Reliability-Enhanced Circuit Design Flow Based on Approximate Logic Synthesis

Zuodong Zhang, Runsheng Wang, Zhe Zhang, Ru Huang
Institute of Microelectronics, Peking University, Beijing, China
r.wang@pku.edu.cn
Chang Meng, Weikang Qian
University of Michigan-Shanghai Jiao Tong University Joint Institute, Shanghai Jiao Tong University, Shanghai, China
qianwk@sjtu.edu.cn
Zhuangzhuang Zhou
Electrical and Computer Engineering Department, Cornell University, Ithaca, NY 14853, USA

ABSTRACT
With the downscaling of CMOS technology, the circuit design margin becomes more and more tight due to wider guardband, which is required to counteract the severer transistor aging and variations. Thus, reliability-enhanced circuit design is urgently needed to reduce the guardband. In this paper, a reliability-enhanced design framework based on approximate synthesis is proposed to completely eliminate the aging guardband. It mainly includes two key parts: first, a forward reliability simulation flow supporting statistical static timing analysis (SSTA) is performed to estimate the path failure rates after aging; if the timing constraints are not satisfied, then a backward delay-driven approximate logic synthesis flow will perform approximate local changes on the critical paths to reduce the delay until the reliability requirement is finally satisfied and no aging guardband is needed. The results show that the approximate circuit has a smaller aged delay than the original circuit, so that the path failure rates are significantly decreased. It indicates that the proposed design flow can convert the timing errors that have fatal impact on applications, into negligible error on low-significance bits to improve the resilience of circuits, which provides a new perspective of reliability-enhanced design at nanoscale.

KEYWORDS
Reliability-enhanced design; Approximate computing; Circuit reliability simulation; Negative bias temperature instability (NBTI); Guardband; Aging; Statistical static timing analysis (SSTA); Logic synthesis

Permission to make digital or hard copies of all or part of this work for personal or classroom use is granted without fee provided that copies are not made or distributed for profit or commercial advantage and that copies bear this notice and the full citation on the first page. Copyrights for components of this work owned by others than ACM must be honored. Abstracting with credit is permitted. To copy otherwise, or republish, to post on servers or to redistribute to lists, requires prior specific permission and/or a fee. Request permissions from Permissions@acm.org.

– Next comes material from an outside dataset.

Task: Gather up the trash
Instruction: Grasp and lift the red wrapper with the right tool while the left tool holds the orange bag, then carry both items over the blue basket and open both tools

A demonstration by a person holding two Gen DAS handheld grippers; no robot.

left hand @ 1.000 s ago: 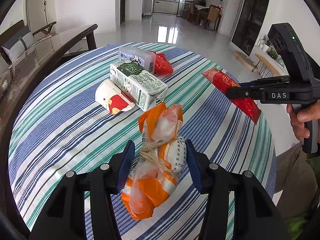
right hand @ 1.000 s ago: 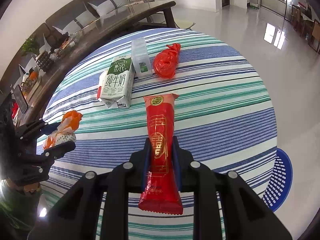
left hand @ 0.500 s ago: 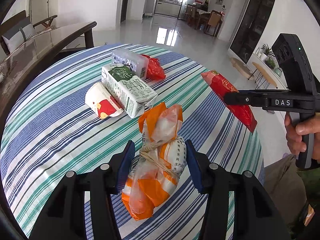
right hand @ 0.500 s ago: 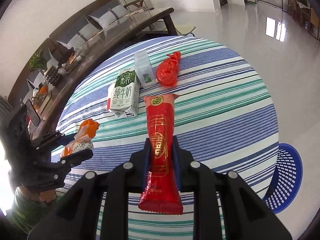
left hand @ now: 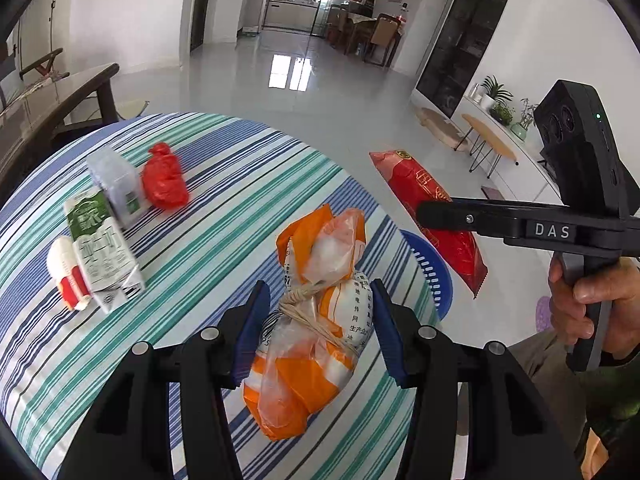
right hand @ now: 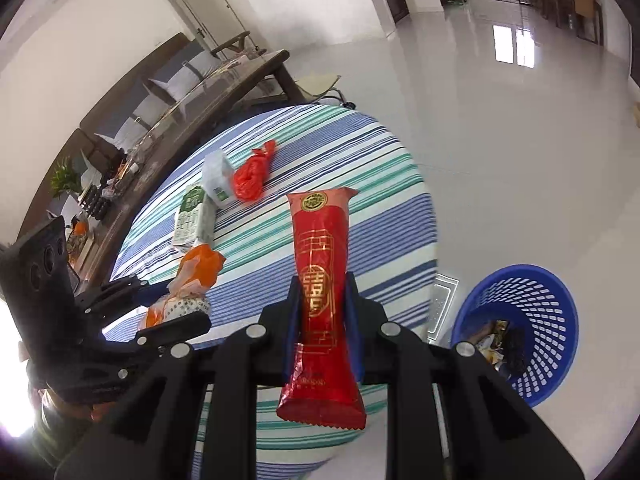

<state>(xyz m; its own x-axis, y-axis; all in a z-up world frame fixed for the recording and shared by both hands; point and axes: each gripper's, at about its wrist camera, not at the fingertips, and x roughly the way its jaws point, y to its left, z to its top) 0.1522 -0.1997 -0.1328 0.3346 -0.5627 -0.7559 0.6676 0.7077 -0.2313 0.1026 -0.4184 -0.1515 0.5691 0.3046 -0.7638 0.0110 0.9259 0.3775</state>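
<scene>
My left gripper (left hand: 320, 326) is shut on an orange and white tied plastic bag (left hand: 316, 320) and holds it above the striped round table (left hand: 224, 208). My right gripper (right hand: 322, 312) is shut on a long red snack packet (right hand: 322, 280), held in the air near the table's edge; the packet also shows in the left wrist view (left hand: 428, 216). A blue trash basket (right hand: 528, 320) with some wrappers inside stands on the floor to the right of the table; part of it shows in the left wrist view (left hand: 430, 268).
On the table lie a green and white milk carton (left hand: 100, 248), a red and white carton (left hand: 66, 272), a clear plastic box (left hand: 116, 184) and a red plastic bag (left hand: 164, 180). A dark wooden table (right hand: 208, 104) and a sofa stand beyond.
Both grippers have lifted and swung right with their loads, towards the table's edge. The blue basket has come into view in both wrist views.
</scene>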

GLSVLSI ’20, September 7–9, 2020, Virtual Event, China.
© 2020 Association for Computing Machinery.
ACM ISBN 978-1-4503-7944-1/20/09$15.00
https://doi.org/10.1145/3386263.3406926

1 INTRODUCTION
With CMOS technology continuously shrinking, the reliability issues have become more and more severe [1,2]. The larger process variations and transistor aging effects such as negative bias temperature instability (NBTI) make it difficult to guarantee the circuit lifetime in advanced technology nodes. To ensure the circuit performance at the end of life, larger frequency/voltage guardband is needed, which will reduce the circuit speed and/or increase the power. Thus, the benefits of technology scaling are sacrificed.

In order to relieve the impact of reliability issues, solutions from device and circuit perspectives have been proposed, such as aging-aware voltage and frequency scaling [3,4] and aging sensor [5]. In essence, all these methods aim to accurately evaluate the required aging guardband, instead of reducing or removing it. Other solutions like aging control gate [6] or resizing [7], can reduce the guardband by altering the circuit structure, but they will bring additional overhead in area and power. On the other hand, whether it is possible to take advantage of the new computing paradigm to enhance the circuit reliability or even completely remove the aging guardband, also deserves study. In Ref. [8], a circuit reliability comparison between stochastic computing and binary computing shows that the performance of stochastic computing circuits is intrinsically resistant to variabilities due to the circuit topology and the probability encoding.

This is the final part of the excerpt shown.